Yesterday afternoon (11/07/2009) I ran a little scout down to the T & P area. Not much traffic, not many people around. Parking was easy and it was a beautiful fall afternoon. This forum discussion had raised some questions in my mind as to some details. I have uploaded a PDF with some pictures I took:

T & P pictures.

The eastern end has normal windows because that is where the office work was done for the old depot. The north and south side of the western end of the building have no windows. This may be as much as 25% of the entire building. And of course the west end has no windows. I suspect that this western end of the building was used as cold storage.

I tried to get some closeup detail of the various windows and the 12' canopy as well as the well preserved brick driveway. Also some existing concrete steps up into on of the doorways. I paced off the width of two typical doors and it is about 20+ feel including frames.

The windows appear to be standard industrial steel frames. If a double pane insulated version of this same window was used on the new and expanded windows they probably wouldn't be too expensive and would look original.

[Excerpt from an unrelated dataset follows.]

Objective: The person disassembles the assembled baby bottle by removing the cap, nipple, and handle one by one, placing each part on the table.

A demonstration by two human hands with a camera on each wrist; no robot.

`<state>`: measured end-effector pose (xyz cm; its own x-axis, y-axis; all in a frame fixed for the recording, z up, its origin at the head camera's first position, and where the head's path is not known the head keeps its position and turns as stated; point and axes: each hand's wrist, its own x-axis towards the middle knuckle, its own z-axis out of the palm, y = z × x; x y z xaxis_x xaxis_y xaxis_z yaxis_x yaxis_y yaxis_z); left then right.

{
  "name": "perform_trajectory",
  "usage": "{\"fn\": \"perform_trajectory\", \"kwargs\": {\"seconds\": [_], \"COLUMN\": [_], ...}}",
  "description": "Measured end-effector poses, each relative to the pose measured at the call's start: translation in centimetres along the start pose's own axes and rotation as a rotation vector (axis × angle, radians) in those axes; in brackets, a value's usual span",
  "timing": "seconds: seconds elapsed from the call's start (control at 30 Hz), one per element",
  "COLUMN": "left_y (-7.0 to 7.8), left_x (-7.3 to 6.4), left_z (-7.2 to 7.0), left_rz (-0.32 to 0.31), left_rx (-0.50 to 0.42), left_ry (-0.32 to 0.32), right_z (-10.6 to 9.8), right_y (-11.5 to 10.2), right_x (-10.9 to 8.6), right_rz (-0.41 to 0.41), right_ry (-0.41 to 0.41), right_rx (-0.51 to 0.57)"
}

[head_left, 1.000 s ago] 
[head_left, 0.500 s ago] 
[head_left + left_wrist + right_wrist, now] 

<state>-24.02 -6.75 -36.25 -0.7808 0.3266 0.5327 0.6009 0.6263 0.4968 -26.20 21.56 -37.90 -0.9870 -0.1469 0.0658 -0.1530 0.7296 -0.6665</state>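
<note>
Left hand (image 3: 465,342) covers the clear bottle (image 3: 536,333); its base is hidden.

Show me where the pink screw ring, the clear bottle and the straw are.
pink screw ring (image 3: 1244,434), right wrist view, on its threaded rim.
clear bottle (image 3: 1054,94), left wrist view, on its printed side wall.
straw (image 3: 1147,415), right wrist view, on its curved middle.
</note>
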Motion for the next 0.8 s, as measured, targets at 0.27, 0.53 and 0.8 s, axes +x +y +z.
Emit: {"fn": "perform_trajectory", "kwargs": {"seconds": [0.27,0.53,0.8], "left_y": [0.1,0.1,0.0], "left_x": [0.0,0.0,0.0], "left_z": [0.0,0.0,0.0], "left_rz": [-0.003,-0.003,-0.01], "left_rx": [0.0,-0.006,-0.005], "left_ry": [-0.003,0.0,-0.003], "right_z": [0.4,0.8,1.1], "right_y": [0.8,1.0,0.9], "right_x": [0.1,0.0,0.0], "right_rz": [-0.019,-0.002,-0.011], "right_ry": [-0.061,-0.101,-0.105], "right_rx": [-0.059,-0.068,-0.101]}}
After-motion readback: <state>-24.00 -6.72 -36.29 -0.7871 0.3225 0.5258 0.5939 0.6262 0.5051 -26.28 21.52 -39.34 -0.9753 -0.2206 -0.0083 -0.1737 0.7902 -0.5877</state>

The long south side had tracks running all along it in between this building land another lower freight building to the south which is no longer there. One of the southern elevation pictures shows a door to a sub-basement at the western end. I would have loved to snoop that but time was running out.

I also tried to get some detail of the ornamention which is distinctive and really makes the building.

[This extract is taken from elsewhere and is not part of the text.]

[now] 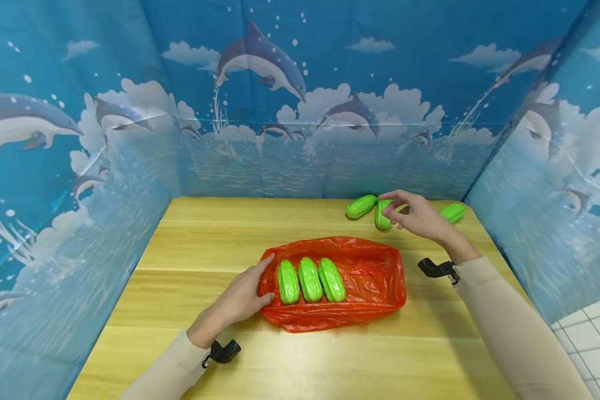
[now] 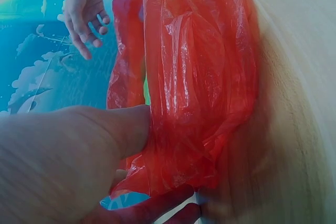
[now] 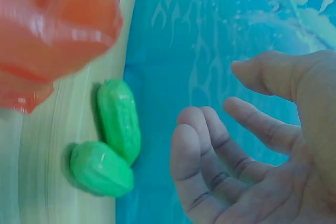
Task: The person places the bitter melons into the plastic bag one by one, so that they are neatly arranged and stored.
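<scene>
A red plastic bag (image 1: 372, 278) lies spread on the table with its mouth facing up. Three green ridged gourd-like vegetables (image 1: 310, 279) sit side by side in its left half. My left hand (image 1: 240, 291) holds the bag's left end, thumb on the near rim and index finger along the far one; the bag (image 2: 194, 77) hides part of its fingers in the left wrist view. Near the back edge, my right hand (image 1: 415, 214) hovers by a green gourd (image 1: 382, 215), loosely bent fingers holding nothing. Another gourd (image 1: 361, 206) lies just left of that one.
A further green gourd (image 1: 452, 212) rests at the back right corner, partly behind my right hand. The wooden table (image 1: 190, 239) is walled by a dolphin-print curtain (image 1: 280, 161) on the back and both sides. White tiles (image 1: 595, 328) show at the lower right.
</scene>
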A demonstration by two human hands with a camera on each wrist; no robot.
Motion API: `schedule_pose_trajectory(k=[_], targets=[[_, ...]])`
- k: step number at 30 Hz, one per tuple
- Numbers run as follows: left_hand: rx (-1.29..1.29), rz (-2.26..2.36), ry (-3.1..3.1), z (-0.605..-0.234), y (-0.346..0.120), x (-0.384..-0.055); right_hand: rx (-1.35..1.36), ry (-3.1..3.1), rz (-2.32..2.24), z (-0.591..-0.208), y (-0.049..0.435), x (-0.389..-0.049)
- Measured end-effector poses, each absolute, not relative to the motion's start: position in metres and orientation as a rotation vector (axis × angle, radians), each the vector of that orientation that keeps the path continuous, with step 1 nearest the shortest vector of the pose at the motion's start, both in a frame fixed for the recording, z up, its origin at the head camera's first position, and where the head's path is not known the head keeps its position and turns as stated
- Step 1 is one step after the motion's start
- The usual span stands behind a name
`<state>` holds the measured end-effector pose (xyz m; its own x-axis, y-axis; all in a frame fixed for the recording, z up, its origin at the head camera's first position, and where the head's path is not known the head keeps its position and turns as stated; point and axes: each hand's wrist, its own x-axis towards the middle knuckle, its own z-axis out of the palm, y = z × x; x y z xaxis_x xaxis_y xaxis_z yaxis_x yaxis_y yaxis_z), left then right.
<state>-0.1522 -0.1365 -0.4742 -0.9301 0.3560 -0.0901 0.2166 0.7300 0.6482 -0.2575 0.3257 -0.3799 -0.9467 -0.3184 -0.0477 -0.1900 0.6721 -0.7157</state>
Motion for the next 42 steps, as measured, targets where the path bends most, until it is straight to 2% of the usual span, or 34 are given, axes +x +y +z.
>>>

I am curious as to the fate of the old red brick Star-Telegram warehouse to the west. Is there anything going on with that?

The two T & P buildings and the Post office really make a monumental demarcation to the central business district and a good visual shield from the Interstate. It is unfortunate that the insignificant new condo construction next to the T & P terminal was allowed. It is semi-tacky and totally out of scale. I would like to see the entire south side of Lancaster developed with imposing and significant buildings like these three.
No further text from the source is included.